部下の二人の視点で言えば非情な話かもしれないが、結果を出せずにズルズル進み、共々落ちていく可能性を考えれば一遍に非難出来る事ではないと思う。
共存できず、コミュニティとしての機能を失うのであれば、それを手放すのも一つの選択である。という考えです。
その生き方を選択するのも個人の自由だし、
非難される事ではない。
そんな2つの生き方を描いた今回のお話で問われているのは
・あなたはどういう生き方を選択するのか?
・コミュニティに所属するならどのような関係を望むのか?
この2つに対するビジョンをしっかり持っていないと自分を殺して生きていたり、望まない関係に疲れてしまうような事が起こってしまうと思う。

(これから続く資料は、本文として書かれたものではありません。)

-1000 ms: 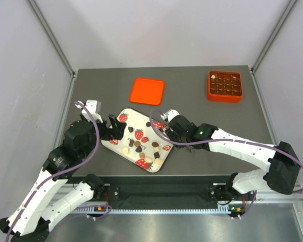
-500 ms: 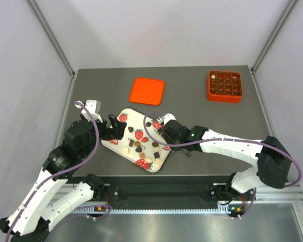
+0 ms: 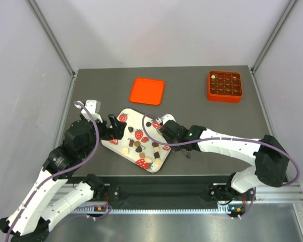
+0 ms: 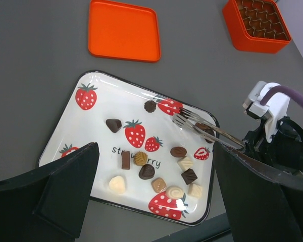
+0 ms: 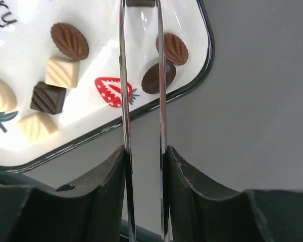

僕らぐらいのおっさんになってしまうと生きやすい環境を見つけて生きているってのを自然と選択していくのですが、子供はやはり簡単に環境を変えたり選んだりできないものです。
不特定多数のコミュニティであれば、やはり自分の生き方が出来ない事もあるでしょう。
大人でいえば会社
子供でいえば学校
なんかここまでくると「逃げれない辛さ」を語らなければならない感じになってしまいます。
それは今回の主旨とズレるのでまたの機会に
自分らしく生きる事が出来ないのは辛いことです。
なんでもやりたい放題は違いますが、自分が大事にしたい価値観を認められないのは存在を殺す事と同義です。
そこまでしてあなたはそのコミュニティにしがみつきますか?
そうではない生き方も見つけられますよ
という問いかけだったのだと思います。